Last summer, despite the rain, our national life was enlivened not only by the Olympics, but also by the Queen’s jubilee. One of the things that struck me during the many events was the prominence accorded to the Thames. One of the major events of the Jubilee was the Thames pageant, in self-conscious reference to Canaletto; the river hosted the Olympic rowing and acted as a stunning backdrop for views of the equestrian events at Greenwich; and the Paralympic opening ceremony had a decidedly watery theme. The Thames has always been, and remains central to the physical and conceptual life of the capital. And yet, given that it’s a big, navigable waterway it seldom appears in the story of the longitude problem. One notable exception would be the Harrisons’ complaint in 1767 that Nevil Maskelyne had transported their timekeepers by land to Greenwich, rather than by boat, causing them to be ‘broke to Pieces.’

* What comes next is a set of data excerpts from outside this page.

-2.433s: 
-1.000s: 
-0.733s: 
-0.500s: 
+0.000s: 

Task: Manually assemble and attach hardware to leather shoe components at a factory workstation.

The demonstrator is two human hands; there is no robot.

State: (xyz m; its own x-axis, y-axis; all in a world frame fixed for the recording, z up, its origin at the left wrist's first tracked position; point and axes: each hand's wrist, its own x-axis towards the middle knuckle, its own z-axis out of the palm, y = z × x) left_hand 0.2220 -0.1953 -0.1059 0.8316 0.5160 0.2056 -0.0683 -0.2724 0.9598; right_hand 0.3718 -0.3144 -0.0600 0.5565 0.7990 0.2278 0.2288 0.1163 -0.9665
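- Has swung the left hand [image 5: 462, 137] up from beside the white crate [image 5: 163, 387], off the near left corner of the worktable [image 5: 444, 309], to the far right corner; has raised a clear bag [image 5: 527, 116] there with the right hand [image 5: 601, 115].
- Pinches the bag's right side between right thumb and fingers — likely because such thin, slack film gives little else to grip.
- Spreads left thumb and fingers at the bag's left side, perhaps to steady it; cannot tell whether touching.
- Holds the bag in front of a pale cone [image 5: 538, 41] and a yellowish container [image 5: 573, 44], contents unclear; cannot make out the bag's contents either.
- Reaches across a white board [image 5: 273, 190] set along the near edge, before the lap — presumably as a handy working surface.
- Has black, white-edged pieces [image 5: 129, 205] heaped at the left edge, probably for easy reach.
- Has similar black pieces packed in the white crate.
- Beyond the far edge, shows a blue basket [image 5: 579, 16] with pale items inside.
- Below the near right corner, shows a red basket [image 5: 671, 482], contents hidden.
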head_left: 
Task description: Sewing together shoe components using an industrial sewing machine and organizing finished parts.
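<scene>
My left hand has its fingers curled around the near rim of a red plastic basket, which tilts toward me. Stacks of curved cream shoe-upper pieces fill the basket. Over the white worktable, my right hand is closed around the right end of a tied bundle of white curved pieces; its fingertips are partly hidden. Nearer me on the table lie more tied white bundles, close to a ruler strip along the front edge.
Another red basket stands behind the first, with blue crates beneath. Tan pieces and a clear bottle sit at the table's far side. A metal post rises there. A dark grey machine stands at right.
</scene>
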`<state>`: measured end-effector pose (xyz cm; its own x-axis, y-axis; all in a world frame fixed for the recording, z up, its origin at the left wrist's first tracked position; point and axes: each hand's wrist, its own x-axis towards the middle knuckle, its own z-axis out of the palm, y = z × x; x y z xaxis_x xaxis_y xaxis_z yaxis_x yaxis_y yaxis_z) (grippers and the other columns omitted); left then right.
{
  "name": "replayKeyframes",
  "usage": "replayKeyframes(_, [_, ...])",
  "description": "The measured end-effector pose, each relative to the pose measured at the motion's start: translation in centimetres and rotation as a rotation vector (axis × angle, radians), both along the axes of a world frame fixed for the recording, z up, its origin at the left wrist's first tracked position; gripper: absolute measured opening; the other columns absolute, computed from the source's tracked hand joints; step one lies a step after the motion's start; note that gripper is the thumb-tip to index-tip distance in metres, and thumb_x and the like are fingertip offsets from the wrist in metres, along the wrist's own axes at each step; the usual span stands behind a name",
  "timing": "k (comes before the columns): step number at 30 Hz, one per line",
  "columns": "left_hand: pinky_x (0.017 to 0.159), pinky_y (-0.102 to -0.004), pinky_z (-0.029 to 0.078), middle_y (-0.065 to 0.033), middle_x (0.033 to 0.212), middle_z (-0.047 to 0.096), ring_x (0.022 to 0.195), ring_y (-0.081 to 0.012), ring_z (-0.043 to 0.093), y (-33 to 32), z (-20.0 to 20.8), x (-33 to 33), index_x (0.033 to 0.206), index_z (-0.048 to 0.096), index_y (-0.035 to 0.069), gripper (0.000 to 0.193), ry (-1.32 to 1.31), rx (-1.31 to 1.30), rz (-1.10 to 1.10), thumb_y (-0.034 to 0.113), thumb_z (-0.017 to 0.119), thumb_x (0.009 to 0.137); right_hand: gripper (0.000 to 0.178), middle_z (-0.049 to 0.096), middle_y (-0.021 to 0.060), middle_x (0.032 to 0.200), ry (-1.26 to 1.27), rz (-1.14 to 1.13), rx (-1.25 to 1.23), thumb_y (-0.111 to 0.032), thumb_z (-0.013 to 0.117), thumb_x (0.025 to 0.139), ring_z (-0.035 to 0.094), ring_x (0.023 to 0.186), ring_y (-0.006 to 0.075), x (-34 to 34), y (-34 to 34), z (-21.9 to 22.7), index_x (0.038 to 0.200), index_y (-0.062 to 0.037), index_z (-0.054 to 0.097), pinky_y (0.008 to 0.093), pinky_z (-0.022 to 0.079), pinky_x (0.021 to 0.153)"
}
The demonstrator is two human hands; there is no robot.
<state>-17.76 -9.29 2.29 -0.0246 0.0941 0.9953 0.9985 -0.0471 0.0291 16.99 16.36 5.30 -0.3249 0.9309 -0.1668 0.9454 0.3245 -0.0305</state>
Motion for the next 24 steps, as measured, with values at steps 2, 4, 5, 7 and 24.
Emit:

Such questions about the physical negotiation of metropolitan space in solving the longitude problem are something that I’m going to consider when I take up the Caird Fellowship at the National Maritime Museum next year. I was given a helping hand recently when I accompanied my undergraduate students on a walking tour of eighteenth-century London with Dr Larry Klein. We were lucky enough to be given access to the Royal Society of Arts which still inhabits its original Adam building by Embankment. The Great Room at the RSA is decorated with murals by James Barry which show The Progress of Human Knowledge and Culture (all of which you can see online thanks to the ‘Your Paintings‘ project). Barry started these in 1777 and they were first exhibited in 1783. The series features six murals showing the progress from Orpheus to Elysium, or the State of Final Retribution. I was excited to see that Barry’s pantheon of ‘great and good men of all ages’ includes Hogarth and Swift among many others.
More interestingly, though, the penultimate painting in the series Commerce, or the Triumph of the Thames, shows Father Thames steering his path to commercial triumph with the rudder in one hand and compass in the other. His bark is carried by ‘the great navigators’: Sir Francis Drake, Walter Raleigh, Sebastian Cabot, and our own longitude proponent Captain James Cook (his portrait is clearly copied from the Nathaniel Dance-Holland portrait now at the NMM). Given that Cook had only returned from his first voyage on the Resolution the year before Barry was given the commission, and the Endeavour voyage had only returned in 1771 this shows the speed with which Cook’s skills at navigating, aided notably by Kendal’s copy (K1) of Harrison’s timekeeper, quickly made him a recognised ‘national treasure.’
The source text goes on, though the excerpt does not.